Entmachtet das Bundesverfassungsgericht
Woher kommt die überragende Reputation des Gerichts? - Ein Kommentar
Das Bundesverfassungsgericht genießt in Deutschland den höchsten Respekt, die Deutschen vertrauen ihren höchsten Richtern mehr als den von ihnen selbst gewählten Vertretern im Bundestag oder in der Bundesregierung. Einer Umfrage von 2019 zufolge haben 73% der Deutschen sehr großes oder großes Vertrauen in das Gericht, beim Bundestag sind es nur 42% und bei der Regierung sogar nur 37%.
Es gibt keinen rationalen Grund für dieses große Vertrauen. Ein paar hoch bezahlte Juristen treffen Entscheidungen, deren Begründungen kaum jemand nachvollziehen kann. Die demokratische Legitimation ist dürftig - insgesamt 16 Personen, die in einer bestimmten Reihenfolge von den Parteien nominiert und dann vom Bundestag oder vom Bundesrat gewählt werden - und zwar für 12 Jahre, einem Zeitraum, in dem sich ein Parlamentarier normalerweise drei Mal erneut dem Votum seiner Wähler stellen muss. In Frage kommen nur ausgewählte Personen mit einer juristischen Ausbildung und einem Mindestalter von 40 Jahren, sechs der 16 Richter müssen zuvor an einem anderen Bundesgericht gearbeitet haben, was die Auswahl weiter einschränkt.
Diese Menschen sind auserkoren, über die Grundgesetztreue von Gesetzen zu entscheiden, die Bundestag und Bundesrat einschließlich ihrer Experten- und Mitarbeiterstäbe ausdiskutiert und oft nach zähem demokratischem Ringen verabschiedet haben. Sie fällen Urteile, die unanfechtbar sind - und niemand kann sie dafür belangen oder gar korrigieren, wenn sie ihre Kompetenzen überschritten oder womöglich sogar Fehler gemacht haben.
Doch die Wähler, die regelmäßig dabei zusehen, wie die Richter in den roten Roben das verwerfen, was ihre gewählten Vertreter ausgehandelt haben, vertrauen dem Gericht mehr als dem Parlament. Wie ist das möglich? Woher kommt die überragende Reputation des Gerichts?
Schauen wir uns die Inszenierung des Gerichts an, fällt auf, dass sie sich, ganz im Gegensatz zu den Abgeordneten oder den Ministern in der Regierung, gänzlich unalltäglich in Szene setzen. Sie erscheinen wie eine Mischung aus Mönch, Priester und Jedi-Ritter. Genau das ist ihr Habitus, der offenbar auf eine Sehnsucht bei den Bürgern des säkularisierten Staates tritt: Sie sind Vertreter eines weisen Ordens, Priester der Wahrheit.
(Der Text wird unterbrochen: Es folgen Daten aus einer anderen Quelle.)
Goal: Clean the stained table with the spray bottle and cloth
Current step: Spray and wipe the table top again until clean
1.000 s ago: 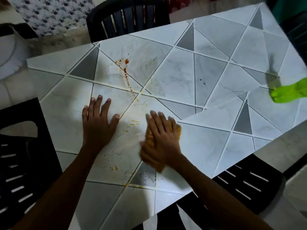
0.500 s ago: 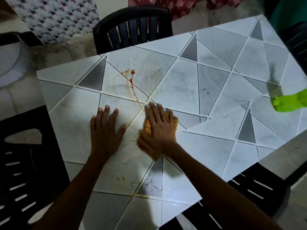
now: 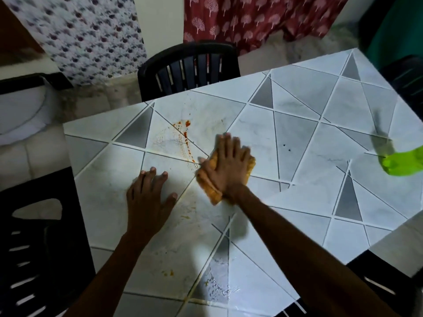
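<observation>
The table (image 3: 297,138) has a grey and white triangle pattern. An orange-red stain (image 3: 185,143) runs across its far left part, and small orange specks (image 3: 168,272) lie nearer to me. My right hand (image 3: 229,163) presses flat, fingers straight, on a folded orange cloth (image 3: 207,186), just right of the stain's lower end. My left hand (image 3: 148,200) rests flat on the tabletop to the left of the cloth, fingers spread. A green spray bottle (image 3: 402,162) lies at the table's right edge, partly cut off by the frame.
A black plastic chair (image 3: 190,69) stands behind the table's far edge. More black chairs sit at the left (image 3: 39,248), the lower right (image 3: 389,287) and the far right. A wet patch (image 3: 219,284) glistens near the front edge. Patterned fabrics hang at the back.
My right hand has pushed the cloth away from me, up toward the orange stain line. The left hand stays flat on the table. The camera has tilted up.
</observation>
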`<state>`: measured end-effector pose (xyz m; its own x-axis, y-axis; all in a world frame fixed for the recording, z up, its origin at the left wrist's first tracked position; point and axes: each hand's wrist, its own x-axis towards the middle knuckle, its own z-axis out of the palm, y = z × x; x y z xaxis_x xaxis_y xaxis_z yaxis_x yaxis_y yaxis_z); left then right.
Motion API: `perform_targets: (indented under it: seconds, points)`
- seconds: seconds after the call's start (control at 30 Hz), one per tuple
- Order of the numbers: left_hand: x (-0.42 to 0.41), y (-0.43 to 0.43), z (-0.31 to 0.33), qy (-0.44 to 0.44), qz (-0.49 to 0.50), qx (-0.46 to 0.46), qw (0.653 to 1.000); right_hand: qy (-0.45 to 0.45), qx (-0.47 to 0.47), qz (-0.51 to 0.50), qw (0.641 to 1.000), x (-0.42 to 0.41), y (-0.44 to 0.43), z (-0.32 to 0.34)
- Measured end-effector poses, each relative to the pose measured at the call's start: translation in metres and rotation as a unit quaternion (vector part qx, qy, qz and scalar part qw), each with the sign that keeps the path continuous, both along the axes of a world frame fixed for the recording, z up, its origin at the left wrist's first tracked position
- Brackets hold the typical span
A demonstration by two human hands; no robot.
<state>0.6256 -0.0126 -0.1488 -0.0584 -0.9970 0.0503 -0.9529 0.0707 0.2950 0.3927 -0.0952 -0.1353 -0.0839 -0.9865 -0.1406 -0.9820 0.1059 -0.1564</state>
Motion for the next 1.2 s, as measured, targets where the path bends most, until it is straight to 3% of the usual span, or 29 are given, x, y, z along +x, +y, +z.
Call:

Sie legen uns verbindlich die Heilige Schrift unserer modernen Welt, das Grundgesetz, aus. Sie sind, so scheint es jedenfalls, im Gegensatz zu Politikern nicht von dieser Welt.
Aber welche vernünftigen Gründe sprechen dafür, das zu akzeptieren? Genau genommen keine. Die Richter setzen sich in Szene als unanfechtbare Experten über das Grundgesetz, als wenn die Fragen der Grundrechte, über die sie entscheiden, juristischer Natur wären. Aber das ist ein großer Irrtum. Was wir tatsächlich unter Freiheit, Selbstbestimmung und Würde des Menschen verstehen wollen, ist nicht juristisch zu beantworten, das kann nicht nach formalen Kriterien aus einem klaren Grundbestand von Paragraphen abgeleitet werden. Es ist vielmehr gesellschaftlich auszuhandeln. Die 16 Richter in den Roten Roben sind aber gerade nicht besonders befähigt, diese Aushandlung stellvertretend für uns alle zu übernehmen.
Wenn wir ein Bundesverfassungsgericht brauchen, das über die Einhaltung der Menschenwürde, der Freiheit und der Autonomie auch gegenüber dem Gesetzgeber wachen soll, dann müsste es ein Schöffengericht sein, eine Versammlung von vielleicht hundert durchschnittlichen Bürgern, denen die Experten, Juristen, Wissenschaftler, Politiker, die Sachlage und das Für und Wider, die Konsequenzen und die Risiken von Gesetzen erläutern und die dann miteinander auszufechten hätten, ob ein Gesetz unseren Grundwerten entspricht, ob es unsrer heutigen Deutung des Grundgesetzes genügt. Von sechzehn Juristen dürfen wir uns das nicht länger aus der Hand nehmen lassen. Eine Entmachtung des Verfassungsgerichts ist dringend geboten.